Judge in the Gauteng Division of the High Court of South Africa
- Incumbent
- Assumed office 1 December 1998
- Nominated by: Judicial Service Commission
- Appointed by: President Nelson Mandela

Personal details
- Born: 16 October 1947 (age 78) Soweto, Union of South Africa
- Spouse: Makhutla Wilson Masipa
- Children: 2
- Alma mater: University of South Africa
- Occupation: Judge
- Profession: Jurist

= Thokozile Masipa =

South African judge

Thokozile Matilda Masipa (born 16 October 1947) is a judge in the Gauteng Division of the High Court of South Africa. She was the presiding judge in the 2014 trial of Oscar Pistorius for the killing of Reeva Steenkamp. Her judgement of not guilty of murder was later overturned on appeal.

==Early life and education==
Masipa was born and grew up in Orlando East, Soweto, Johannesburg, South Africa the eldest of 10 children. After matriculating from Immaculata High School in the Alexandra township in 1966, she obtained a BA degree specialising in Social Work in 1974 and a LLB in 1990 from the University of South Africa. She was admitted as an advocate in 1991.

==Career==

In the past, people would stay away from the court and rather sort things out themselves. Now they see black people and women on the Bench and they say maybe, if you want justice, the high court is where you go.
— Judge Thokozile Masipa, Courting Justice (2008)

Prior to her law career, Masipa worked as a social worker and as a crime reporter, which led to her interest in law. She worked for The World, Post and The Sowetan newspapers and edited the Queen women's supplement of Pace magazine.

In 1998, she was appointed as a judge in the Transvaal Provincial Division (as it was then known) of the High Court of South Africa, becoming the second black woman to be appointed as a judge in the High Court after Lucy Mailula, who was appointed to the Transvaal Provincial Division of the Supreme Court (as it was then known) in 1995. Masipa has also served in Gauteng's consumer court tribunal, the Estate Agents Board, and the Electoral Court of South Africa.

In a 2003 interview with the Judicial Service Commission, Masipa supported greater transparency and interaction with the media to aid the public's understanding of the judicial process. She is one of the seven female South African judges featured in Courting Justice, a 2008 documentary film directed by Jane Lipman.

==Notable judgements==
Masipa contributed to case law on the constitutional duties of local government related to housing in her 2009 ruling on Blue Moonlight Properties v Occupiers of Saratoga Avenue.

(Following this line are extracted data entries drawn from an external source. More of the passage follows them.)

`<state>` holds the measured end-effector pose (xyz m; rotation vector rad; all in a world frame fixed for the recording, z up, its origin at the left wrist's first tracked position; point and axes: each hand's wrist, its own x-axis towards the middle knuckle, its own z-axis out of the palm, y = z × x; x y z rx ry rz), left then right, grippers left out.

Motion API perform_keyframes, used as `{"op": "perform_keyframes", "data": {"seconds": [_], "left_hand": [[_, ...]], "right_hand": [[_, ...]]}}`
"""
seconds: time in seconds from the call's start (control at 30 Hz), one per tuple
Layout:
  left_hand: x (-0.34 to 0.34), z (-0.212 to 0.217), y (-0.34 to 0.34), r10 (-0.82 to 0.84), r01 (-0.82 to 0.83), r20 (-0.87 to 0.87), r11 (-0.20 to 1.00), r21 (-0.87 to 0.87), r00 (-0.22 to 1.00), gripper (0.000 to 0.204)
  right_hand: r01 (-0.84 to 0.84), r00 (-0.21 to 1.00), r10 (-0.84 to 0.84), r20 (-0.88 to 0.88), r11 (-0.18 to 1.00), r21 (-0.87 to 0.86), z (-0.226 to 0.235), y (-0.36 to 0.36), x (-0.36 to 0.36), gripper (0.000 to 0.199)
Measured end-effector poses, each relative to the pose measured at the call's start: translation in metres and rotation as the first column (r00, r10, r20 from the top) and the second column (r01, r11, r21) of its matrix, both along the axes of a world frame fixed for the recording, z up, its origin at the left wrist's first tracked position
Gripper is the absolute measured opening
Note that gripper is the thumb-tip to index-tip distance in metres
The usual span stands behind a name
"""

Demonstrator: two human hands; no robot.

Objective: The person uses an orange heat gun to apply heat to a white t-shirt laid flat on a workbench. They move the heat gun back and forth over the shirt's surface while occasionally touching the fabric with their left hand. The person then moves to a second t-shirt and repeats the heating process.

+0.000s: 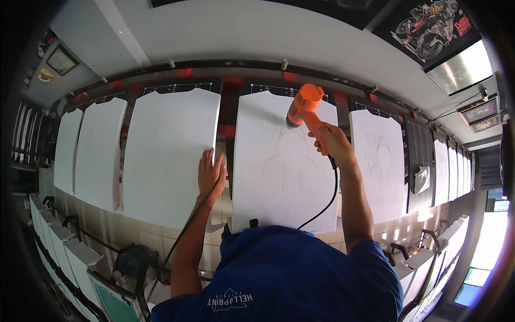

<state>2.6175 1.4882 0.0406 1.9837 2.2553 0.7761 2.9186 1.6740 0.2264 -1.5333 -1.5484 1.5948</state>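
Observation:
My right hand (335, 144) is wrapped round the handle of an orange heat gun (307, 105). Its dark nozzle points down at the upper part of a white T-shirt (257, 188) stretched on a flat board, close above the fabric. Faint pale outlines of a hooded figure show on that shirt. From the handle a black cord (333, 188) curves down toward my body. My left hand (210, 173) lies with fingers stretched out at the right edge of the neighbouring white shirt (166, 155). Another length of black cord (185, 228) runs along my left forearm up to that hand.
More shirt-covered boards stand in the row, left (99, 155) and right (377, 166), the right one with a similar outline. A dark bare board (419, 145) holds a crumpled white cloth (422, 180). Behind me are further rows of white-covered boards (83, 257). A dark rail (236, 67) runs along the wall.

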Motion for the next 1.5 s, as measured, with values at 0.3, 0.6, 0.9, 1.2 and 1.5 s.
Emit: {"op": "perform_keyframes", "data": {"seconds": [0.3, 0.6, 0.9, 1.2, 1.5], "left_hand": [[-0.010, -0.011, 0.029, -0.019, -0.006, -0.203, 0.992, -0.123, 0.979, 0.052], [-0.012, -0.010, 0.026, -0.033, -0.017, -0.225, 0.975, -0.221, 0.974, 0.039], [-0.007, -0.015, 0.031, 0.024, -0.042, -0.220, 0.996, -0.080, 0.975, 0.020], [-0.005, -0.009, 0.031, 0.033, -0.052, -0.206, 0.995, -0.088, 0.978, 0.014], [-0.005, -0.008, 0.031, 0.036, -0.060, -0.222, 0.993, -0.101, 0.974, 0.014]], "right_hand": [[0.008, 0.993, -0.011, 0.115, 1.000, 0.026, 0.006, -0.008, 0.019, 0.042], [-0.041, 0.996, 0.044, 0.076, 0.999, -0.031, 0.011, -0.006, 0.060, 0.043], [0.118, 0.992, -0.114, -0.060, 0.991, 0.070, -0.017, 0.023, 0.036, 0.045], [0.102, 0.994, -0.102, 0.033, 0.995, 0.010, 0.000, 0.011, 0.063, 0.043], [0.186, 0.982, -0.187, -0.008, 0.982, -0.024, -0.012, 0.016, 0.083, 0.043]]}}
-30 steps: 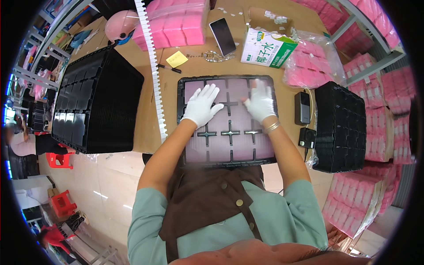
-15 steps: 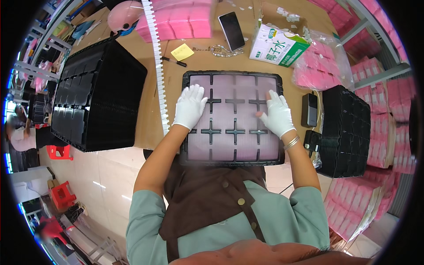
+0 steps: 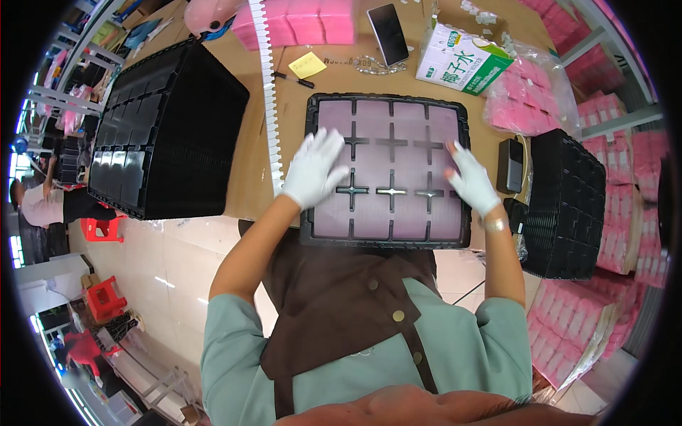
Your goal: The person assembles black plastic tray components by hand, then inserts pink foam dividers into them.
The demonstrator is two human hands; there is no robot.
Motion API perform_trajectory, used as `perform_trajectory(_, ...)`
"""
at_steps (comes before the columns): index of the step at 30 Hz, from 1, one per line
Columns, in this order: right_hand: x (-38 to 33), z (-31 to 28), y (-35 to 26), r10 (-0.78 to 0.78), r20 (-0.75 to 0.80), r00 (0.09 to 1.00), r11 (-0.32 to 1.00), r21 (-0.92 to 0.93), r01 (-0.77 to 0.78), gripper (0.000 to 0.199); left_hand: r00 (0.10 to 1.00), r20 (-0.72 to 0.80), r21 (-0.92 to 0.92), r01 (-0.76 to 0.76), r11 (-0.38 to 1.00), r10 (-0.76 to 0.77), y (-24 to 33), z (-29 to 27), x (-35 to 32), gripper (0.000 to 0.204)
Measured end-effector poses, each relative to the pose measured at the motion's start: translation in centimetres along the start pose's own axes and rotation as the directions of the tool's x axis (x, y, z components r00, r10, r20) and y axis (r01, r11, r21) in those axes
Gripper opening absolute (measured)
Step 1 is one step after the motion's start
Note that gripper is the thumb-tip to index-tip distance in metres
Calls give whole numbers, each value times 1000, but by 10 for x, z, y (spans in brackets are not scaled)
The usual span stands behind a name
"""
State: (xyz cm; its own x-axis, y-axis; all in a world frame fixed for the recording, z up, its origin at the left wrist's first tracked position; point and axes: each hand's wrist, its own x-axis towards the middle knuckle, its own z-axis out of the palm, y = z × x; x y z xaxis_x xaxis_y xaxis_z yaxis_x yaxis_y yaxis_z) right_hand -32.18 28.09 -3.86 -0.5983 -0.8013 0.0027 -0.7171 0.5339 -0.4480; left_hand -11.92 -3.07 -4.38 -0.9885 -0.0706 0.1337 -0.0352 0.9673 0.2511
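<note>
A black plastic tray [image 3: 391, 246] with cross-shaped dividers lies in front of me on the cardboard-covered table. Its compartments look pinkish-lilac, as if covered by or filled with flat translucent pieces; I cannot tell which. My left hand [image 3: 316, 170], in a white glove, rests over the tray's left side with fingers outstretched and thumb apart. Over the right edge lies my right hand [image 3: 472, 179], also gloved, its fingers spread and some bare fingertips showing. Neither hand grips anything; both appear to touch the tray's top.
Tall stacks of black trays stand left [image 3: 167, 135] and right [image 3: 568, 206]. Beyond my tray are a phone [image 3: 388, 34], a yellow note [image 3: 307, 65], a pen [image 3: 295, 80], a carton [image 3: 462, 60] and pink packs [image 3: 522, 96]. A white toothed strip [image 3: 270, 92] runs left of it.
The whole view has shifted, so the table appears higher and further right. Against the tray, both hands have slid nearer to me, the right one also slightly outward over the edge.
</note>
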Motion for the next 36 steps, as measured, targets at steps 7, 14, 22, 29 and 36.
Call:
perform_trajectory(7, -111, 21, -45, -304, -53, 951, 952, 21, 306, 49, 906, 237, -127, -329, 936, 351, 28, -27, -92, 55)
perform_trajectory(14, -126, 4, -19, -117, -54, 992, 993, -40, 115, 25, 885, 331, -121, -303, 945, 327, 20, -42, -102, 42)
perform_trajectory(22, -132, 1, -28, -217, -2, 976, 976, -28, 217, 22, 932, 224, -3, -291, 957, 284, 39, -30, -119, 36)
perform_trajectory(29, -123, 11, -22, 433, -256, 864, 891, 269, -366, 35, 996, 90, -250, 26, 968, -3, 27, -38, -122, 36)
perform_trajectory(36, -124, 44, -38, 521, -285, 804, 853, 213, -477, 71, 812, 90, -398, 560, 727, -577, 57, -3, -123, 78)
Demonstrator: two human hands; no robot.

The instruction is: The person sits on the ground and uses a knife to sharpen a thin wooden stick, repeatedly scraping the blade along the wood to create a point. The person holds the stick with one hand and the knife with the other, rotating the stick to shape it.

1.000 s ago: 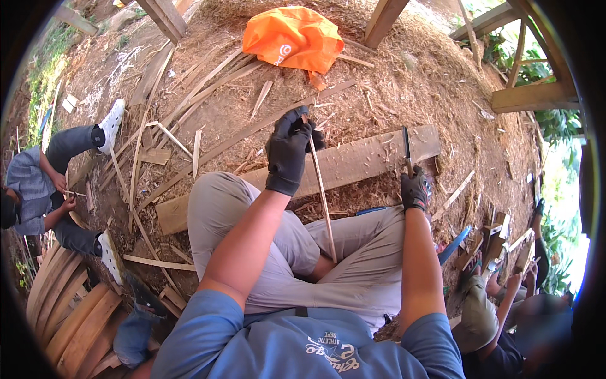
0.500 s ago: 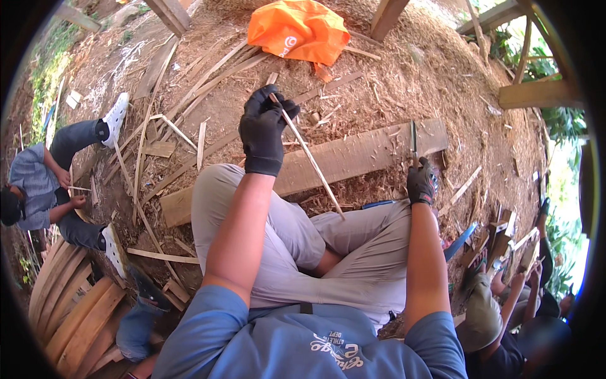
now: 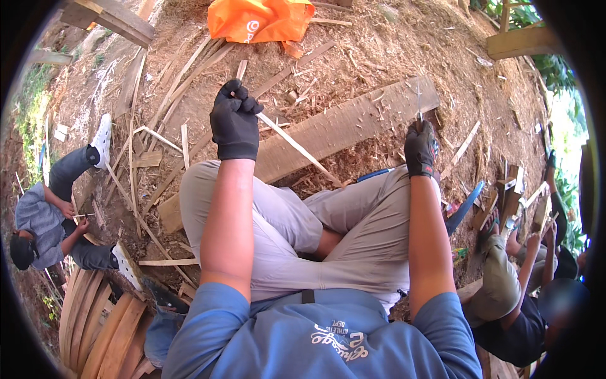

===State v Oscar Pistorius===
Masipa was the presiding judge in the trial of Oscar Pistorius for the murder of Reeva Steenkamp and several gun-related charges which commenced in the High Court in Pretoria on 3 March 2014. She appointed two assessors to assist her in the trial. According to the spokesperson for the South African judiciary, she was not specially assigned to the case because of her gender. Following her assignment to the high-profile case, her colleagues reportedly described her as respected, competent, eloquent, and reserved. According to media monitoring company ROi Africa, the majority of social media comments during the delivery of the verdict were critical of Judge Masipa after it became evident that Pistorius would not be found guilty of murder, a decision which was later overturned by the Appeal Court and a murder verdict recorded. Judge Masipa, who was given police protection from the beginning of the trial, was subjected to threats and personal attacks by people who disagreed with the verdict. In her new sentence for Pistorius based on a murder conviction, Masipa only increased his sentence by 1 year to 6 years. The 6-year sentence for murder was appealed by the National Prosecuting Authority and they convinced South Africa's Supreme Court of Appeal to increase the sentence. The sentence was set at the minimum length for a murder conviction in South Africa - 15 years.